Since President Ronald Reagan signed the Indian Gaming Regulatory Act, every president of the United States has had a critical role in Indian gaming.
Whether it’s by their political appointments at the Department of the Interior or the National Indian Gaming Commission,
or the policies they promulgate, presidents can accelerate or inhibit the growth of Indian gaming.
I was honored to serve as deputy assistant secretary for Indian Affairs for President Clinton during a six-year period when Indian gaming gross revenues grew by $10 billion.
President Trump’s administration has generally been favorable to Indian gaming, with some notable exceptions regarding the Mashpee tribe of Massachusetts and a halt to trust-land acquisitions in Alaska.
As the 2020 presidential campaign progresses, it’s worth examining the Indian gaming policies of three candidates likely to be finalists for the Democratic nomination for president:
Vermont Senator Bernie Sanders, former Vice President Joe Biden, and former New York City Mayor Michael Bloomberg.

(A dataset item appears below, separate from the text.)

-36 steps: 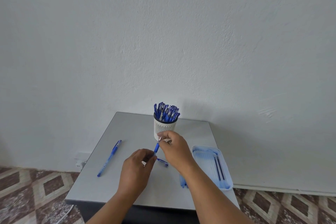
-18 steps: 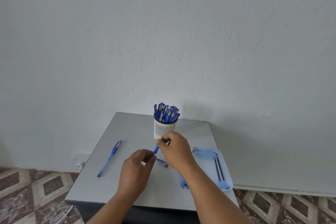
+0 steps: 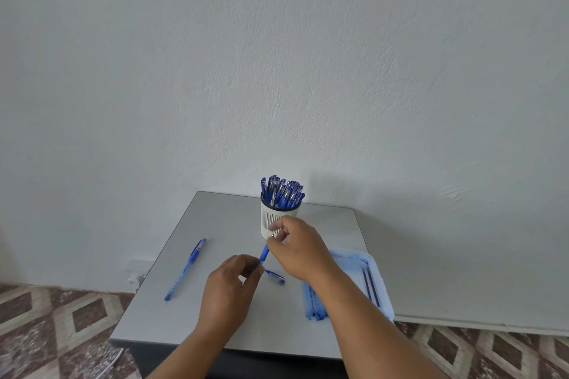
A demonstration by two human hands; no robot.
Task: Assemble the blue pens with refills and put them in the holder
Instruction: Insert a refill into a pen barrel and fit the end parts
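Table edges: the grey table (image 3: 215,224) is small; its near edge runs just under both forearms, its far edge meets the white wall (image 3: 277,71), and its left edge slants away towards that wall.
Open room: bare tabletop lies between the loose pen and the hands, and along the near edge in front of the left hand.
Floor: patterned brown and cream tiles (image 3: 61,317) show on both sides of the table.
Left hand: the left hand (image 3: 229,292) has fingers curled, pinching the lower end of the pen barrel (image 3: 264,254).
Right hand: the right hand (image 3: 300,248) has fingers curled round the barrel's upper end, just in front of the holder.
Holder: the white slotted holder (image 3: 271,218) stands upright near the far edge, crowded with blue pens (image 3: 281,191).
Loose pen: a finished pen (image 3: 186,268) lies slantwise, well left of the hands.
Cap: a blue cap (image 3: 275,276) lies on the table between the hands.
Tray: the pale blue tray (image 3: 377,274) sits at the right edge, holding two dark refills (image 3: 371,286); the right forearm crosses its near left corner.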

None of the three Democratic candidates above has an explicit position regarding Indian gaming.
Sanders’ policy statement on Native American issues focuses largely on social and environmental issues, like climate change, violence against native women and health care.
In direct conversations I’ve had with Senator Sanders, he expressed strong support for tribal sovereignty, treaty rights and land protection, which would seem to bode well for tribal self-determination and Indian gaming.
Sanders has not been quoted saying any disparaging remarks regarding Native Americans generally,
or with regard to Indian gaming, like President Trump in the early 1990s (before he partnered with an Indian tribe).
Sanders, however, has not noticeably championed the Vermont state-recognized Abenaki Tribe in its efforts to seek federal recognition after being rejected by the Bureau of Indian Affairs.
He also has not sided with the tribes with respect to the proposed Tribal Labor Sovereignty Act,
and its goal to remove federal agency jurisdiction over employees in tribal commercial enterprises,
like casinos. Even so, it doesn’t appear that Indian gaming would be negatively affected by a Sanders presidency,
and his outreach to Native American leaders on the campaign trail indicates he would consult with tribes on major issues and likely appoint officials favorable to native interests.
Biden has a long history of working on Native American issues,
both as vice president and as former chairman of the Senate Judiciary Committee.
His most direct work affecting Native Americans has been on the Violence Against Women Act provisions,
dealing with tribal jurisdiction and on the application of the death penalty on Indian reservations.
Biden has received high marks from tribal leaders on these issues.